> [TASK TO CARRY OUT]: For this exercise, retype all the data exactly and exclude every image.

START DATA EXTRACT

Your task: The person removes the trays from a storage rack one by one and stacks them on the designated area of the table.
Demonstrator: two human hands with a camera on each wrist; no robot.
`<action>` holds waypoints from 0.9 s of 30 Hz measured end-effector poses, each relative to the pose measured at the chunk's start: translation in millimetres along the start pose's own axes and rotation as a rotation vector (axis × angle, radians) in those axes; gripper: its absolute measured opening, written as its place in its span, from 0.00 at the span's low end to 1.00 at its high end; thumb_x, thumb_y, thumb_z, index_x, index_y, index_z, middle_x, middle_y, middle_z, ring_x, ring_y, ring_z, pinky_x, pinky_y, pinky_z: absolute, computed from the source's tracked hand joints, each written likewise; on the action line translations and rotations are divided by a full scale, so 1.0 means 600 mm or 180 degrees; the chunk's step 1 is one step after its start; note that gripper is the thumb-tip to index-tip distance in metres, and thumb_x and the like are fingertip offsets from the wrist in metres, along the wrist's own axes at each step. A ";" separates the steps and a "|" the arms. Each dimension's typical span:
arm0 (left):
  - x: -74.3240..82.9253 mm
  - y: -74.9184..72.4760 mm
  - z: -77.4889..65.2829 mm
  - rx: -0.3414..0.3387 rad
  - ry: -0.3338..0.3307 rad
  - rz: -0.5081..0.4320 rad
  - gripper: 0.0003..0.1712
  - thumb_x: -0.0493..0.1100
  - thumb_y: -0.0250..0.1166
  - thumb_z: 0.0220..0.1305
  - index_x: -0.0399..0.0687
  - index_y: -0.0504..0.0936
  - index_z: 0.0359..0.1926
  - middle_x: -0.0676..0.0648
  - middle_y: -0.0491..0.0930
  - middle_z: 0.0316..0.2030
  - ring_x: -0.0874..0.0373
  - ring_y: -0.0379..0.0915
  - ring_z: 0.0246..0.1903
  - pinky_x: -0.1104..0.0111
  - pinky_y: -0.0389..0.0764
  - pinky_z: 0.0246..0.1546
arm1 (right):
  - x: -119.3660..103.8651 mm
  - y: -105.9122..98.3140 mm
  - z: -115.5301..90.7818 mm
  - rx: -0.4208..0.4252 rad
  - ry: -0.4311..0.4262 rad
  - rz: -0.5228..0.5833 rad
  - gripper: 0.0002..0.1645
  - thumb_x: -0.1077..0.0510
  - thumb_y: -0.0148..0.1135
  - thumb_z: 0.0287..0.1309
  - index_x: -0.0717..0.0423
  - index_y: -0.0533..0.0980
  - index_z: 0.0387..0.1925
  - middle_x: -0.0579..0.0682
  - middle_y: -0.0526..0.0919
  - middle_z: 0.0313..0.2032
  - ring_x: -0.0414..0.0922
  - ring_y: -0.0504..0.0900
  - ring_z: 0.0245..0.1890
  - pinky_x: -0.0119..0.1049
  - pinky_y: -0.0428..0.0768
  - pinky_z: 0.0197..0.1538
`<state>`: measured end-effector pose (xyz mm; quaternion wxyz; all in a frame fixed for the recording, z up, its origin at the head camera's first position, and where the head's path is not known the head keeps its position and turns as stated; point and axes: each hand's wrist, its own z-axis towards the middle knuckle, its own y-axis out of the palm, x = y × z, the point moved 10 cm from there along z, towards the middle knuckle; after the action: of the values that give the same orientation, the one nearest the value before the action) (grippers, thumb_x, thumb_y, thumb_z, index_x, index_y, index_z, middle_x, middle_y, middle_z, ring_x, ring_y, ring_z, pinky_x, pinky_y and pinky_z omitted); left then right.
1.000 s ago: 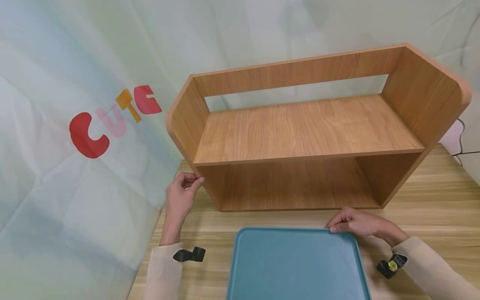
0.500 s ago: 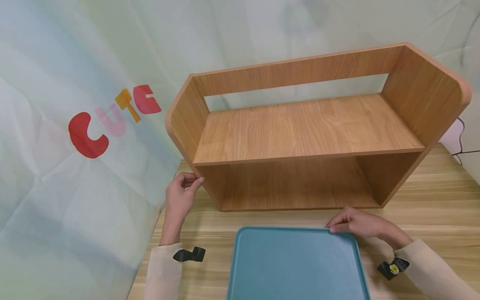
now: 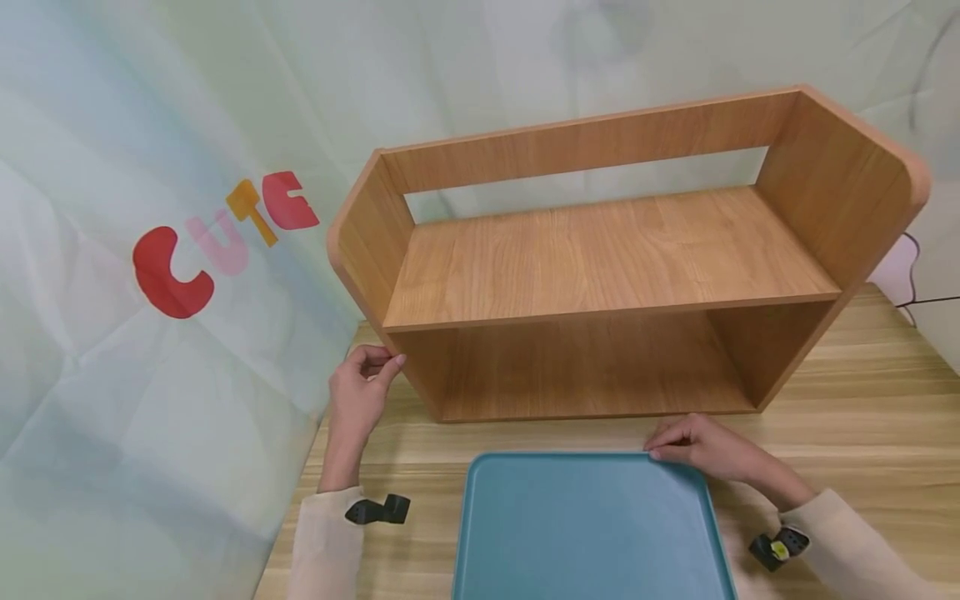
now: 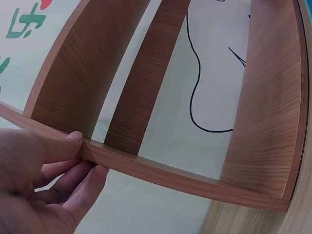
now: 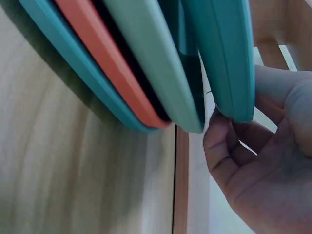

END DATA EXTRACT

> [RESPONSE TO THE EXERCISE]:
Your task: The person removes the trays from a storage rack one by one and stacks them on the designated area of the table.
Demonstrator: two human hands with a camera on each wrist; no robot.
`<action>` holds waypoints from 0.9 s of 30 Hz measured end-effector poses, each relative to the pose measured at the chunk's start: translation in millimetres along the start pose's own axes and rotation as a rotation vector (axis × angle, radians) in those axes; gripper: its absolute measured opening, written as its place in its span, from 0.00 at the span's low end to 1.00 at its high end; thumb_x, thumb_y, thumb_z, index_x, index_y, index_z, middle_x, middle_y, middle_z, ring_x, ring_y, ring_z, pinky_x, pinky_y, pinky_z: absolute, computed from the source's tracked hand joints, each written likewise; on the action line translations and rotations are divided by a full scale, so 1.0 means 600 mm or 180 degrees; the chunk's step 1 is one step after its start; note that gripper is the thumb-tip to index-tip distance in metres, and thumb_x and the like are fingertip offsets from the wrist in metres, along the wrist's own axes at each step. A ";" separates the steps and a "|" the arms. Each dimension's typical span:
arm0 (left):
  - x: -74.3240..82.9253 mm
  - y: -74.9184..72.4760 mm
  - z: -77.4889..65.2829 mm
  - rx: -0.3414..0.3387 rad
  - ry: -0.3338..0.3307 rad
  - rz: -0.5081..0.4320 rad
  - gripper: 0.0003..0.1712
  - thumb_x: -0.0493..0.1100
  - thumb_y: -0.0250..0.1166
  - thumb_z: 0.0220..0.1305
  - index_x: -0.0399..0.0687
  - index_y: -0.0504..0.0936
  - index_z: 0.0359..0.1926
  - middle_x: -0.0676..0.0648
  - middle_y: -0.0491..0.0930
  - middle_z: 0.0316..0.2030
  - ring_x: -0.0874..0.0373
  - ring_y: -0.0379..0.0915
  - ring_z: 0.0246..0.1903
  - pinky_x: -0.1104..0.0111
  - pinky_y: -0.0389..0.0764
  - pinky_z: 0.0246..0.1546
arm1 (right):
  - x: -119.3660..103.8651 mm
  - y: -105.9122..98.3140 mm
  - z: -115.5301..90.7818 mm
  - rx: -0.4208..0.4252 rad
  - ry: -0.4311..0.4262 rad
  - rz: -0.5228..0.5833 rad
  - gripper: 0.0002..0.1645
  - thumb_x: -0.1077..0.0510
  - thumb_y: -0.0148..0.1135
  - thumb_z: 0.0287..0.1309
  - index_x: -0.0717..0.0423
  - index_y: -0.0533..0.0980
  - index_z: 0.0387..0.1925
  - middle_x: -0.0579..0.0682
  - middle_y: -0.0526..0.0919
  - middle_z: 0.0313..0.2032
  - ring_x: -0.0414..0.0922
  - ring_y: -0.0504..0.0900
  - ring_z: 0.0245..0.1890
  - pinky_x: -0.0119..0.1049
  - pinky_y: -0.0428..0.0768
  - pinky_z: 0.0197..0.1538
`<state>`: measured end-effector pose (xyz mm; quaternion wxyz; all in a frame fixed for the recording, z up, its origin at the head camera's first position, and where the head's path is not known the head keeps its position and turns as stated; point and axes: each hand's wrist, its own z-axis towards the middle knuckle, its own y-axis out of the palm, x = y × z, the point moved 10 cm from there along z, towards the middle knuckle; after the action: of the values that give the same orientation, the one nearest the value before the action) (grippers, thumb_x, thumb_y, thumb_z, index_x, index_y, index_z, middle_x, middle_y, middle_z, ring_x, ring_y, ring_z, pinky_x, pinky_y and pinky_z omitted); left then right.
1.000 s ago: 
0.500 s ago: 
now: 
now: 
now: 

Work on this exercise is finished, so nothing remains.